Openings delayed due to delta variant
Department of Labor spokeswoman Kersha Cartwright said there is a plan to reopen local offices, although it was delayed for 60 days due to the recent spike caused by the delta variant. Cartwright said positive COVID cases forced 24 local offices to shut down to employees due to outbreaks that resulted in hospitalizations and three deaths.
In the interim, the labor department is scheduling limited in-person appointments at offices around the state for people seeking career counseling or to be match with open jobs, she said.
“Of the career centers currently taking in-person appointments, customers are not showing up for 50% of the appointments that have been scheduled this week,” she said.
For some Georgians, the closure of their local office is a reminder of the difficulty they have experienced while the labor department struggled to deal with a tidal wave of pandemic-related claims. Since March 2020, the labor department has received more than 5 million jobless claims and paid out $23.1 billion in benefits, although many of those claims proved not to be legitimate or were duplicates.
But new claims have dropped to a mere fraction of their peak. On Thursday, the department reported 6,319 initial claims for the week ending Oct. 2. That is still higher than normal, but it’s a tiny number compared to those that poured in at the height of shutdown, which peaked in April 2020 with 390,132 initial claims in one week.
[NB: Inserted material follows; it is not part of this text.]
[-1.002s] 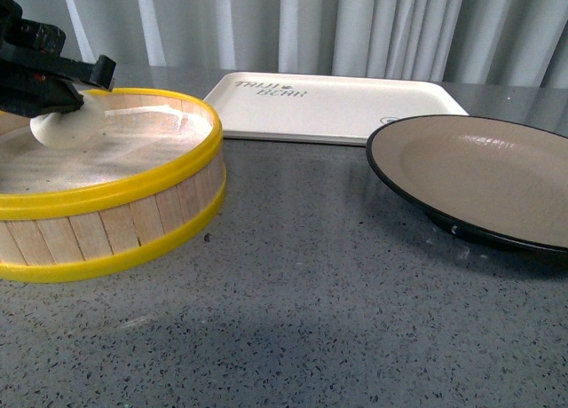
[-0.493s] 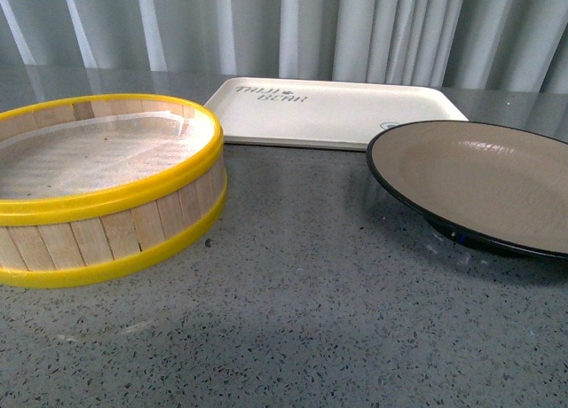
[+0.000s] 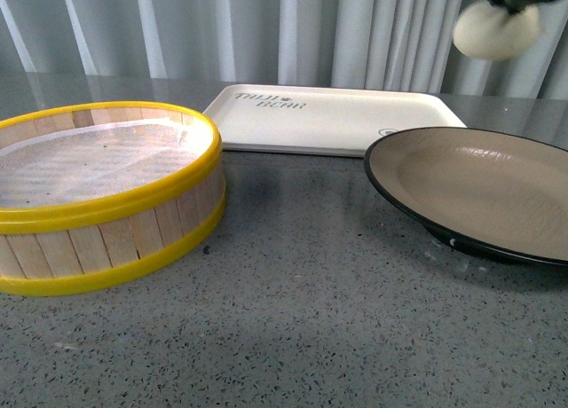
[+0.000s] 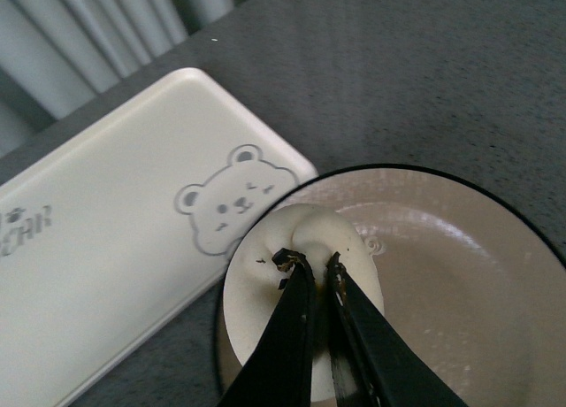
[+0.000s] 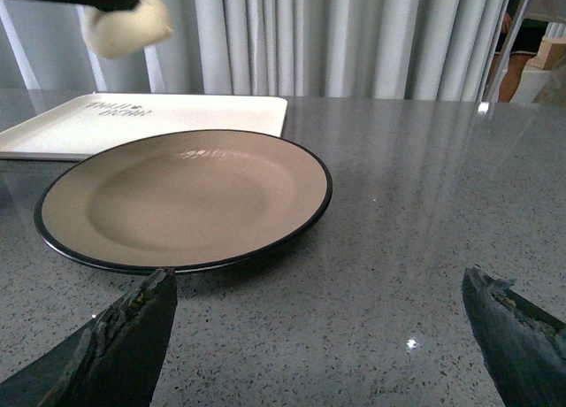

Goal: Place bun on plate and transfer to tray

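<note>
We see the left gripper (image 4: 309, 261) clamped on the bun (image 4: 305, 226). Its two black fingers (image 4: 287, 336) pinch the pleated top, with only a narrow gap between them. The bun is white, round and clear of every surface.

Position of the bun:
- In the front view it hangs in the air above the far side of the plate (image 3: 470, 182), well apart from the plate's surface.
- In the left wrist view it sits over the plate's black rim, on the side nearest the tray (image 4: 106, 248), just beside the corner with the bear drawing.

The plate is beige inside with a black rim. It rests flat on the grey speckled table (image 3: 311, 337), to the right of centre in the front view. The tray lies flat on the table behind it, its printed lettering toward the left end. From the front view we cannot tell whether the plate and tray touch.

The right gripper (image 5: 318, 283) is spread wide. Its two dark fingers (image 5: 124, 336) stand far apart and hold nothing. It is low over the table, on the near side of the plate and not touching it.

A round steamer basket (image 3: 106, 231) with wooden slats and yellow rims stands at the left of the table, well apart from the plate. White paper lines its inside. Pale curtains (image 3: 266, 27) hang behind the table.
</note>
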You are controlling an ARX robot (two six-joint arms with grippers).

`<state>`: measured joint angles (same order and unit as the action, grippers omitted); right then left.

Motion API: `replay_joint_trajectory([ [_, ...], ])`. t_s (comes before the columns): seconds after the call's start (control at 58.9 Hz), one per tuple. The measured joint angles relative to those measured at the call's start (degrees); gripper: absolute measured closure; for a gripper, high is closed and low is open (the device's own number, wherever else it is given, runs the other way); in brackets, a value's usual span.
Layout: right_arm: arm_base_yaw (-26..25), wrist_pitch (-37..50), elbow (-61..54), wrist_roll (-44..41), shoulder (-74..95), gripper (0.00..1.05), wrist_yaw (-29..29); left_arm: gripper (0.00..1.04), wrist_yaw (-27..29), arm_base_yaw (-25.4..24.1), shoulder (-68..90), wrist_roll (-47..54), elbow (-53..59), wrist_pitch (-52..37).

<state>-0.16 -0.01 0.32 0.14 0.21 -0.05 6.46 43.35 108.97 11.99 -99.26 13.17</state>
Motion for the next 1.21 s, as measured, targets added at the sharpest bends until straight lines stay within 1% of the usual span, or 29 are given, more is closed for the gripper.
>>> replay_joint_trajectory([
  [0.102, 0.00, 0.00, 0.00, 0.00, 0.00, 0.08, 0.00, 1.01, -0.15, 2.16, 3.89, 0.11, -2.60, 0.87],
  [0.425, 0.00, 0.00, 0.00, 0.00, 0.00, 0.08, 0.00, 1.01, 0.42, 4.70, 10.40, 1.62, -7.08, 3.06],
  [0.697, 0.00, 0.00, 0.00, 0.00, 0.00, 0.08, 0.00, 1.01, 0.44, 4.90, 13.18, 2.56, -8.04, 4.46],
  [0.934, 0.00, 0.00, 0.00, 0.00, 0.00, 0.08, 0.00, 1.01, 1.14, 3.80, 14.03, 3.85, -8.00, 4.59],
  [1.206, 0.00, 0.00, 0.00, 0.00, 0.00, 0.08, 0.00, 1.01, 0.96, 3.23, 14.01, 4.98, -5.11, 4.59],
])
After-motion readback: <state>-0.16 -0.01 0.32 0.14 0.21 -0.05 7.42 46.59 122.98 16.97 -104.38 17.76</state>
Cartwright said there is no current backlog of claims and “most of the requests from legislators are about individuals that have been denied benefits due to not being eligible.” She said there is no immediate plan to respond to the senators’ letter because a plan is already in place to reopen the offices.
An 11-month appeal
But the delays experienced over the past year and a half have been disheartening to people like Mandy Dunaway, a classical musician in Doraville who has been struggling to wrest benefits from the labor department.
Last year, Dunaway filed a claim under the Pandemic Unemployment Assistance program when COVID closed concert spaces, but that claim was denied. There is an appeals process when a claim is denied, so Dunaway started calling to set one up. And she called and called and called.
“I could show you my call log. I want to say it’s over 700 calls at this point. I’m an oboe player, and we tend to be very Type A and persistent,” she said. “I can’t tell you how many times I’ve waited on hold for an hour and the call has simply hung up on me.”
It took 11 months and three weeks, but she finally got a hearing on her appeal last month — and won. She’s still waiting on the money.
In the interim, she spent all her savings, making ends meet by teaching music online as much as possible. She is a regular voter and has volunteered for political campaigns, but she said her dealings with the Department of Labor over the past year have shaken her faith in government.
“They’ve had 18 months to put measures in place,” she said.
Staff writer Michael Kanell contributed to this report.